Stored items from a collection
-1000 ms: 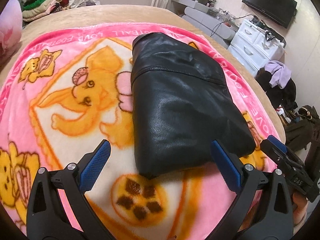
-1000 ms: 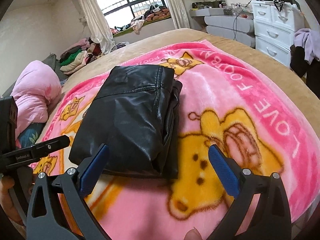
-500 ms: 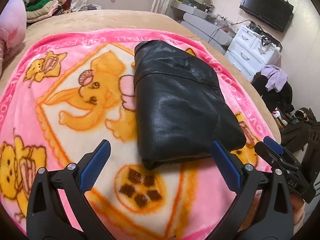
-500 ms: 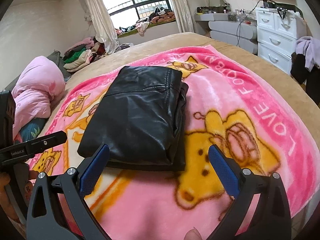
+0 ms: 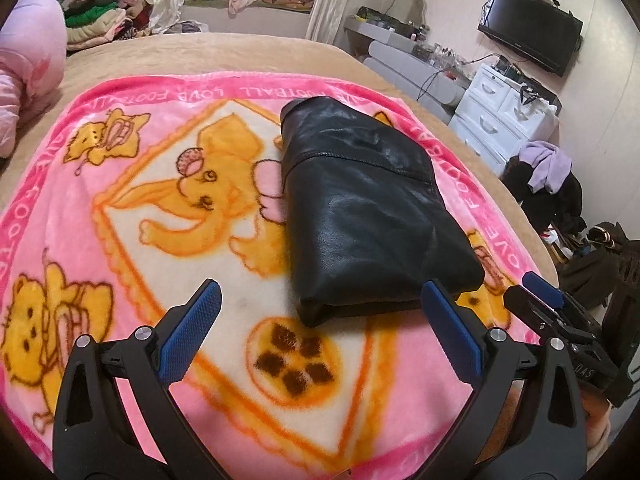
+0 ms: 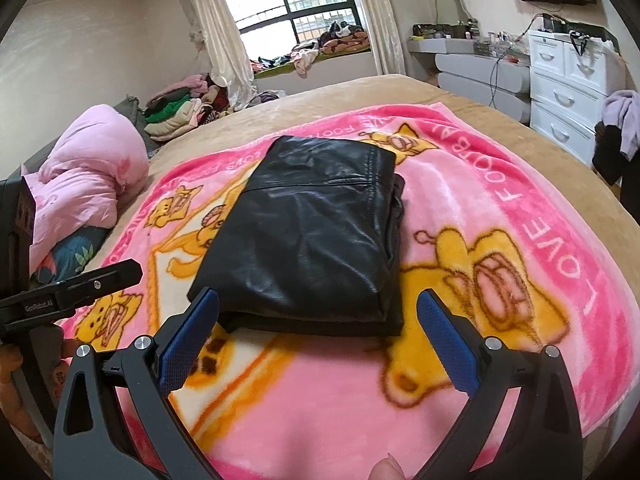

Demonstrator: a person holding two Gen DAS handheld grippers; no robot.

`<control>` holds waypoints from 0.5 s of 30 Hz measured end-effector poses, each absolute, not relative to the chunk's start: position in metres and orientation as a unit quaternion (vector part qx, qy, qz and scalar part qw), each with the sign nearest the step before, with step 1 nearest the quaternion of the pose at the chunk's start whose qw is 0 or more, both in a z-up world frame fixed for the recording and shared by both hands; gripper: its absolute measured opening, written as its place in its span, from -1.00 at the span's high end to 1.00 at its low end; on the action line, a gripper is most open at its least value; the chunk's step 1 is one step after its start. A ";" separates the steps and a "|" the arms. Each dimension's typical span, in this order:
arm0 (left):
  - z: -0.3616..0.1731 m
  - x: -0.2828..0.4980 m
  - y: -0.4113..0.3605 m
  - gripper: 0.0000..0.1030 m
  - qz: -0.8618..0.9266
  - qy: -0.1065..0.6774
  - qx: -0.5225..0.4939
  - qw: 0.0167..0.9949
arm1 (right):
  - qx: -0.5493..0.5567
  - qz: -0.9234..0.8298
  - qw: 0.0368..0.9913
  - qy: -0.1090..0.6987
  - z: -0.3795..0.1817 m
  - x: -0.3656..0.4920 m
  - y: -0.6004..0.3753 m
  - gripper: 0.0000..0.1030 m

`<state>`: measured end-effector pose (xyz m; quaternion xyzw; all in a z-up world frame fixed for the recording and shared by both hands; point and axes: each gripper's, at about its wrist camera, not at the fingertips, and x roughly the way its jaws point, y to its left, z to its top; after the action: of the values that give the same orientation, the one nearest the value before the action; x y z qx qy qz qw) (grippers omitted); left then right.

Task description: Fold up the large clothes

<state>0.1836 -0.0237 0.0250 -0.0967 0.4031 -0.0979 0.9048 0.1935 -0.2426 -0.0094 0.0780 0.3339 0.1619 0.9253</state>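
Garment: a black leather garment, folded into a thick rectangular bundle (image 5: 372, 208), lies flat on the pink fleece blanket with yellow cartoon animals (image 5: 132, 208), touched by neither tool.
Garment edges: the near end is a rounded fold; a stitched seam crosses the far part; in the right wrist view (image 6: 316, 240) the layers show stacked along its right side.
Blanket: spread over a bed with a tan cover (image 5: 224, 56); the tan cover shows beyond the garment's far end and right of the garment.
Left hand-held gripper (image 5: 320, 328): fingers wide apart, blue pads (image 5: 192, 332) empty, held above the blanket just short of the garment's near end.
Right hand-held gripper (image 6: 318, 334): fingers wide apart, nothing between them, also just short of the garment's near end; its left pad overlaps the garment's near left corner in the picture, contact not clear.
Open room: bare blanket lies left of the garment, right of it, and between it and both tools.
Beside the bed: a pink bundled quilt (image 6: 88, 184) well left of the garment; a white chest of drawers (image 6: 568, 92) well to its right.
Writing: the blanket's border reads "LOVE FOOTBALL" (image 5: 196, 94); the left tool's side, seen from the right wrist, reads "GenRobot.AI" (image 6: 38, 306).
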 end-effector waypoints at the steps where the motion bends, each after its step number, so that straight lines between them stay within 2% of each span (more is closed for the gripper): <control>1: 0.026 0.181 -0.022 -0.82 -0.097 0.401 -0.099 0.906 | 0.077 0.163 0.925 0.333 -0.009 0.193 -0.241 -0.91; 15: 0.023 0.163 -0.001 -0.82 -0.088 0.389 -0.110 0.911 | 0.080 0.177 0.925 0.328 -0.015 0.182 -0.223 -0.91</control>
<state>0.1625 -0.0008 0.0226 -0.1101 0.3886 -0.0879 0.9106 0.1820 -0.2231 -0.0151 0.0797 0.3277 0.1768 0.9247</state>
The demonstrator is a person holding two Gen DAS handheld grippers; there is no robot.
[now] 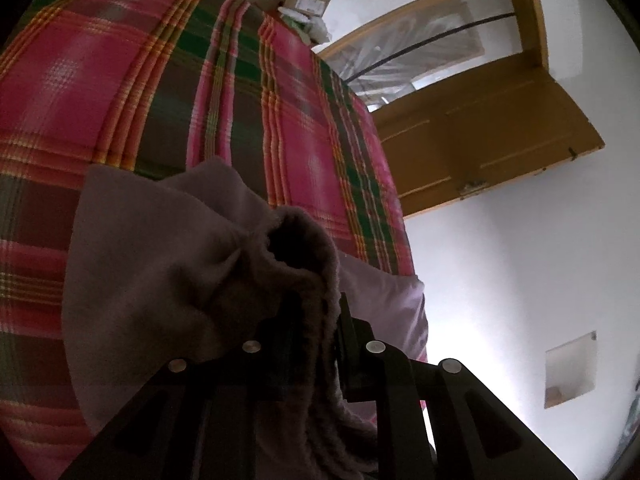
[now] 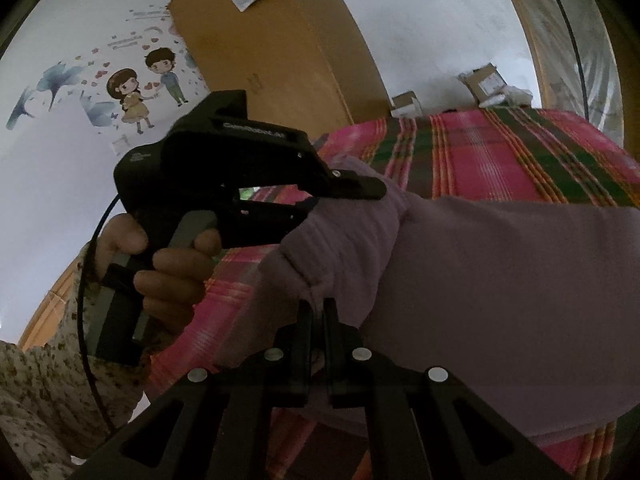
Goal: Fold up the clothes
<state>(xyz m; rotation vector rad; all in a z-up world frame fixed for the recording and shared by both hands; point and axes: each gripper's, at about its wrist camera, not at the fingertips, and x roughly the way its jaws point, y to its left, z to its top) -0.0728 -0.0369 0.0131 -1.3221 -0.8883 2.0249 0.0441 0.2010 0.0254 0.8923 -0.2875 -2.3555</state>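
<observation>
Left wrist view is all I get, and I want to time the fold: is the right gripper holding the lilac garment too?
Observer: Yes, the right gripper is shut on a ribbed edge of the lilac garment.
Operator: How near is it to mine?
Observer: Close. The left gripper grips the same end of the cloth.
Operator: And the rest of the cloth?
Observer: It stretches off to the right, across the plaid sheet.
</observation>
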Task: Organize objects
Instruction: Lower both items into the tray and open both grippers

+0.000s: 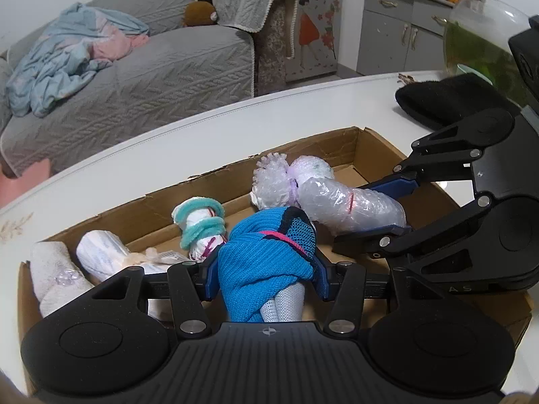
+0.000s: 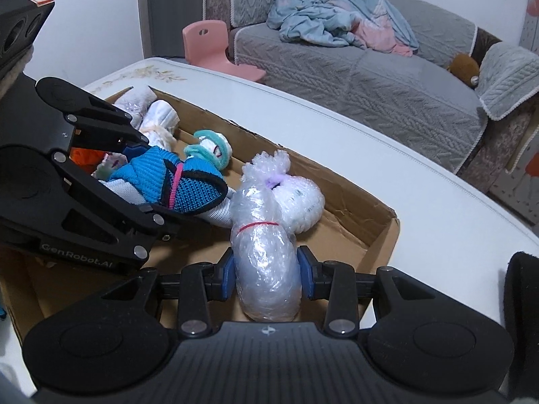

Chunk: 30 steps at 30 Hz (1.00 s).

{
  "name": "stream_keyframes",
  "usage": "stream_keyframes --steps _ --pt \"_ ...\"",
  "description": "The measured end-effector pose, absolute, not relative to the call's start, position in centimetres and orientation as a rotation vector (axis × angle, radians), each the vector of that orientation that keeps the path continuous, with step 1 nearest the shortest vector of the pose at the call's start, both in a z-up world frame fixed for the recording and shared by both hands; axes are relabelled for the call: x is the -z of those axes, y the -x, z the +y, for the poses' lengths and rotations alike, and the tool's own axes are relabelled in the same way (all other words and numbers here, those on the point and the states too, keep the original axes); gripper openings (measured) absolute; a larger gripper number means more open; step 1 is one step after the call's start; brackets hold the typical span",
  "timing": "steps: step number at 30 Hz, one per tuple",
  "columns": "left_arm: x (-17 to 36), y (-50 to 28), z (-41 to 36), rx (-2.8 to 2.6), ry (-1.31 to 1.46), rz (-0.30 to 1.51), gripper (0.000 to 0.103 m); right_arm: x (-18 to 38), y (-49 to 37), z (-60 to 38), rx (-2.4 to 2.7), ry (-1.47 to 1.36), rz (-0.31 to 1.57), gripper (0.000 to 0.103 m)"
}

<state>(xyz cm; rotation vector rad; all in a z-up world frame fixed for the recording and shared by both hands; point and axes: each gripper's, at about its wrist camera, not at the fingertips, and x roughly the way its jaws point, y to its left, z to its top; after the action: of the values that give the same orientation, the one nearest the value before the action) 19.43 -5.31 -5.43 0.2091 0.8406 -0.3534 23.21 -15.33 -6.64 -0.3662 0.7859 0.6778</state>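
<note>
A shallow cardboard box (image 1: 337, 141) (image 2: 377, 215) lies on a white table. My left gripper (image 1: 266, 279) is shut on a blue knitted bundle (image 1: 266, 256) with a pink band, held over the box; it also shows in the right wrist view (image 2: 175, 181). My right gripper (image 2: 267, 276) is shut on a bubble-wrap bundle (image 2: 266, 269) tied with a red band, also seen in the left wrist view (image 1: 350, 205). In the box lie a second bubble-wrap bundle (image 1: 273, 181), a white bundle with teal bands (image 1: 202, 222) and white rolls (image 1: 97, 256).
A black cloth item (image 1: 448, 97) lies on the table (image 1: 235, 124) right of the box, by a glass bowl (image 1: 485, 43). Beyond the table stand a grey sofa (image 2: 370, 74) with a blue blanket, a pink stool (image 2: 215, 47) and a grey cabinet (image 1: 397, 33).
</note>
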Motion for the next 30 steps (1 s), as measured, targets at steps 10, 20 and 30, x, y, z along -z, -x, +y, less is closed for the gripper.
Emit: stream_keyframes --steps 10,20,30 --pt "5.6 -19.6 -5.5 0.342 -0.203 0.83 0.062 6.6 -22.7 -15.3 -0.643 0.45 0.731 0.04" --pt "5.5 -19.8 -5.3 0.344 -0.184 0.836 0.078 6.6 -22.2 -15.4 -0.62 0.513 0.699 0.047" --pt "5.2 -19.8 -5.1 0.333 -0.172 0.844 0.087 6.0 -22.4 -15.4 -0.623 0.524 0.694 0.051"
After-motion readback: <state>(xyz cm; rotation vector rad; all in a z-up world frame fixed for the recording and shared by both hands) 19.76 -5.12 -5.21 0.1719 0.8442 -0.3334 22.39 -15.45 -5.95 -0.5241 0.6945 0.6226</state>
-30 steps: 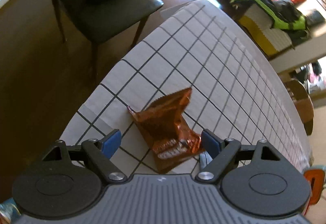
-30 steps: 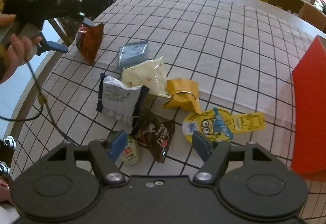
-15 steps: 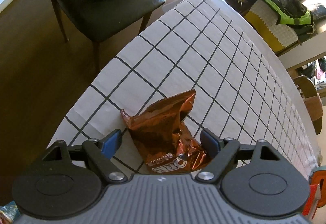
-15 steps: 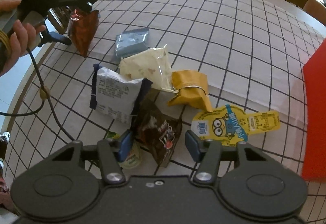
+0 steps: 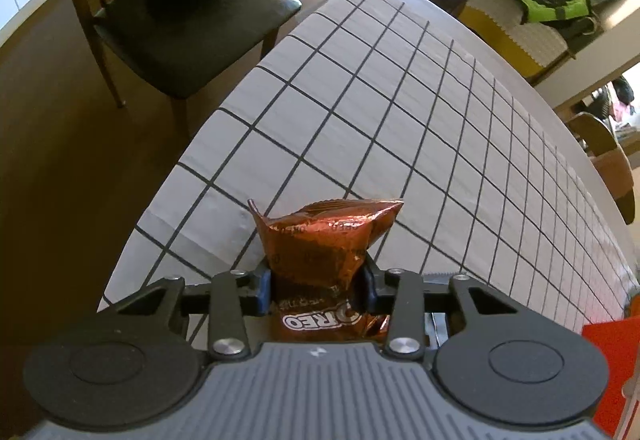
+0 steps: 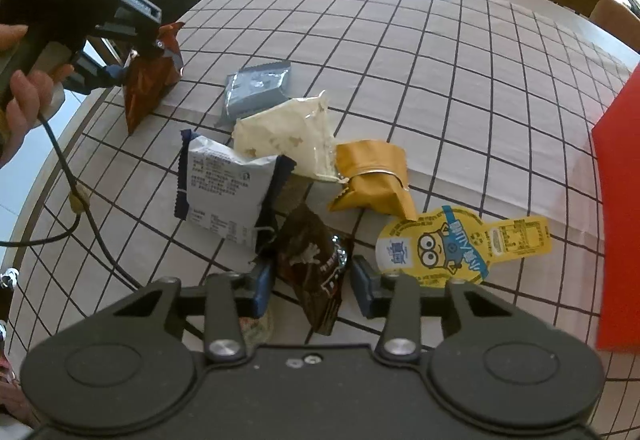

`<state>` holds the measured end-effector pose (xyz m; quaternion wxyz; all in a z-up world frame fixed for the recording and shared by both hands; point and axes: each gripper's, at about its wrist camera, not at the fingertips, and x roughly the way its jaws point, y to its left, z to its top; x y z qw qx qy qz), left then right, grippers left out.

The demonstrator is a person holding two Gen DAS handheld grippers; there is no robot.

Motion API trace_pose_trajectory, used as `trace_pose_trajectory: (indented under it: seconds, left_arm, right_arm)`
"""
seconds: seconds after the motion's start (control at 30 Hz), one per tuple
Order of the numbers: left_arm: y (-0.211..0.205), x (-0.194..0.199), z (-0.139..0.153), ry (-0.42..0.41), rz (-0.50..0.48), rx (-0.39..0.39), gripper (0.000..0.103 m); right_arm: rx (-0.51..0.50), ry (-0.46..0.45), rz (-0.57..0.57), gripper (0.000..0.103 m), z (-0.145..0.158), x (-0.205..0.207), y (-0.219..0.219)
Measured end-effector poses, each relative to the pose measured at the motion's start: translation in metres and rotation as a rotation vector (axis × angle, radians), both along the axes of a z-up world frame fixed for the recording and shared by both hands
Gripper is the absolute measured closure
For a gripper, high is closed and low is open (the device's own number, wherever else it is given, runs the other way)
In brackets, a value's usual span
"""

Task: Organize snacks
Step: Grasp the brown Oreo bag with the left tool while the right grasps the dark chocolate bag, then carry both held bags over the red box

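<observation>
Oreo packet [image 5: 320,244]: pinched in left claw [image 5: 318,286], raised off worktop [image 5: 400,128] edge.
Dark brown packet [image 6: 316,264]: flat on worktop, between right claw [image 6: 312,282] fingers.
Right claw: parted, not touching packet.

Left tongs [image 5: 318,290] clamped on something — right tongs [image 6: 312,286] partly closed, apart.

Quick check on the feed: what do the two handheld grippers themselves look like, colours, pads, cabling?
Both match: the left gripper and right gripper have black linkage arms with silver screws, round black discs, a ribbed grey body and blue finger pads. From the right wrist view, a black cable trails from the left unit's handle, held by a bare hand.
</observation>
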<state>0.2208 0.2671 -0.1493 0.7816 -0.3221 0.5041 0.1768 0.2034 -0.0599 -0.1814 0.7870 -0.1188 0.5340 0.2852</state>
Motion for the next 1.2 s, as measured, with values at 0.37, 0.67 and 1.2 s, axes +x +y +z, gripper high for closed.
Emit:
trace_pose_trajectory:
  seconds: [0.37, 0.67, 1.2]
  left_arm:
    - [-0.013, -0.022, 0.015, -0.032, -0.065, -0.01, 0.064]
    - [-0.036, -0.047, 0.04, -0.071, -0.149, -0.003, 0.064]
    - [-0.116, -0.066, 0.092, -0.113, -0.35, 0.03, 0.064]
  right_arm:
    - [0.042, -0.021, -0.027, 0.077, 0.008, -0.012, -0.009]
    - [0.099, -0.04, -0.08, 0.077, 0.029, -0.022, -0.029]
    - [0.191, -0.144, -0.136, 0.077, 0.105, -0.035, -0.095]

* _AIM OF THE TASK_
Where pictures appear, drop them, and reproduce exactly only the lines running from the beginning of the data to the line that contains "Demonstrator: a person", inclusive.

* _PROBLEM SOLUTION_
-1000 ms: 
-1000 ms: 
-500 ms: 
-500 ms: 
+0 ms: 
+0 ms: 

Demonstrator: a person holding two Gen DAS handheld grippers; no robot.

With this output, the exercise is done.